This project is an example of a data science task workflow. Specifically, it makes use of many Python libraries which you can find below and the three supervised classification models of Logistic Regression, Decision Trees and Random Forests. The question asked is the following:
"Use the Machine Learning Workflow to process and transform the Mortgage Loan dataset to create a prediction model. This model must predict which people are likely to be approved for a mortage loan with 75% or greater accuracy."
The project was a good learning exercise for me, and hopefully, is a good reference for you.
Loan Prediction : This data set corresponds to a set of anonymized financial transactions associated with loan provision and individual data. There are nearly 1000 observations and 12 features. Each observation is independent from the previous.
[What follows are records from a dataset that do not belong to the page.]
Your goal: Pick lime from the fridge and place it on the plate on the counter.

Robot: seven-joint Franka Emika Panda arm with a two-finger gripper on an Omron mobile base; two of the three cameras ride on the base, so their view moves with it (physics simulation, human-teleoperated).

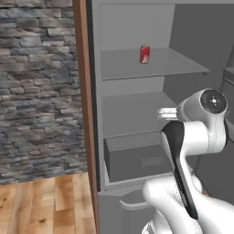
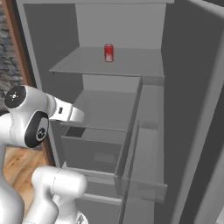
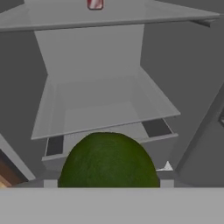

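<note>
The lime (image 3: 108,162), round and dark green, fills the bottom middle of the hand view, close to the camera. My gripper (image 3: 108,181) is shut on it, and the fruit covers the fingertips. The lime hangs in the air in front of the open fridge (image 1: 137,109) (image 2: 109,109), at about the height of its lower shelf (image 3: 100,116), not resting on anything. In the base views my white wrist (image 1: 167,113) (image 2: 70,114) reaches toward the fridge interior. The plate and the counter are out of view.
A red soda can (image 1: 145,54) (image 2: 109,53) (image 3: 95,4) stands on the upper shelf. A grey drawer (image 1: 137,157) (image 2: 94,153) sits below the lower shelf. Door racks (image 2: 146,144) stand to the right. A brown side panel (image 1: 84,91), stone wall (image 1: 36,91) and wood floor (image 1: 45,205) lie left.
</note>
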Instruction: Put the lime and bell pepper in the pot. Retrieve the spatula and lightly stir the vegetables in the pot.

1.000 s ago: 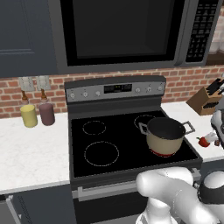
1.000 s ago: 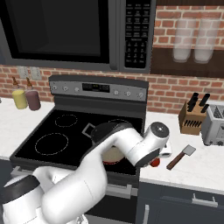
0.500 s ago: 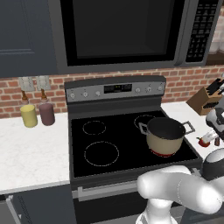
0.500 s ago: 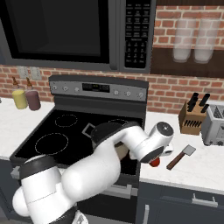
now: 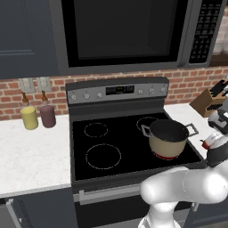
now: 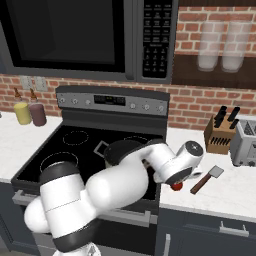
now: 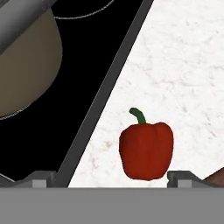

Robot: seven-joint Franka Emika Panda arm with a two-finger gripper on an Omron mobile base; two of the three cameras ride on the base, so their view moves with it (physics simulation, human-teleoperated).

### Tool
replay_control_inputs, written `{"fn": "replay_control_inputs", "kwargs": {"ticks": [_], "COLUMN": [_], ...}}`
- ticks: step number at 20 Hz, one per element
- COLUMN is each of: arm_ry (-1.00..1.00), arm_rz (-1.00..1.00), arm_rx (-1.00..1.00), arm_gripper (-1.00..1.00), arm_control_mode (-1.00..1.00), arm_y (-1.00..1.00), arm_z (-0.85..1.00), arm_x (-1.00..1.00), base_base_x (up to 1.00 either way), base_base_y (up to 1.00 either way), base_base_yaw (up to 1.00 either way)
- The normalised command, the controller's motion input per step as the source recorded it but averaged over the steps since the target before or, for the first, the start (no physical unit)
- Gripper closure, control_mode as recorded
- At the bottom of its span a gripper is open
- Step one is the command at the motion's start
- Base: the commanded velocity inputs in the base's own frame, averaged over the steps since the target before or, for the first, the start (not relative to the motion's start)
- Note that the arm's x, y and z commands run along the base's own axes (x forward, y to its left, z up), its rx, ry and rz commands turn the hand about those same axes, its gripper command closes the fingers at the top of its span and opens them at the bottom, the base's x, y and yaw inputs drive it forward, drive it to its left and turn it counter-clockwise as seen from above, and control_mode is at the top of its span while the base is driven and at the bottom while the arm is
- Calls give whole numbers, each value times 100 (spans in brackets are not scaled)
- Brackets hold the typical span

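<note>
A white robot arm bends low over the bench [image 6: 225,192] to the right of a black stove [image 5: 129,147] in a simulated kitchen, its end effector [image 7: 109,177] poised directly above the pepper [image 7: 146,150]. In the hand view the two dark fingertips [image 7: 41,177] stand wide apart at the bottom edge, one over the stove's rim and one over the white stone, with the pepper between them and nothing in their grasp. The red pepper, its green stem up, rests on the bench just beside the stove's edge; in the right base view it peeks out red beneath the wrist [image 6: 176,186], and in the left base view a sliver of red shows at the far right [image 5: 205,144].

The pot [image 5: 168,138] sits on the stove's front right burner, its dark inside open to the camera and its red bottom rim visible; its tan wall curves into the upper left of the hand view [image 7: 30,65], close to the pepper but apart from it. The spatula [image 6: 206,179] lies on the bench just right of the pepper, brown handle towards the front, pale blade towards the wall.

A knife block [image 6: 219,135] and a toaster [image 6: 245,142] stand farther back on the right. Two jars, one yellow [image 5: 29,117] and one maroon [image 5: 47,116], stand against the brick wall left of the stove, under a microwave [image 5: 124,31].
</note>
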Motion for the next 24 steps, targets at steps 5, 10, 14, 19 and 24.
{"fn": "replay_control_inputs", "kwargs": {"ticks": [5,10,14,19,24], "arm_ry": [1,1,0,0,0], "arm_rz": [0,0,0,0,0], "arm_rx": [0,0,0,0,0], "arm_gripper": [-100,-100,-100,-100,-100], "arm_control_mode": [-100,-100,-100,-100,-100], "arm_y": [-11,-11,-9,-7,1], "arm_z": [-22,-31,-28,-19,-14], "arm_x": [18,19,10,0,0], "base_base_x": [0,0,0,0,0], "base_base_y": [0,0,0,0,0], "base_base_yaw": [0,0,0,0,0]}}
- Aggregating Data - Pivot Tables
- Histograms - Distribution of Numerical Values
- Boxplots - Distribution of Numerical values for each category of categorical variables
- Cross Tabulation - Frequency Distribution of Categorical Variables
- Figure with two bar subplots - Correlation of Variables Distribution to make an Hypothesis
To run the project, it is required that the following are installed in your system:
- anaconda
- Pyhton version: "^2.7"
- NumPy version: "^1.11.3"
- Matplotlib version: "^2.02"
- Pandas version: "^0.20.1"
- scikit-learn version: "^0.18.1"
If anaconda is installed, you do not have to install python and the packages since they are already included in anaconda packages.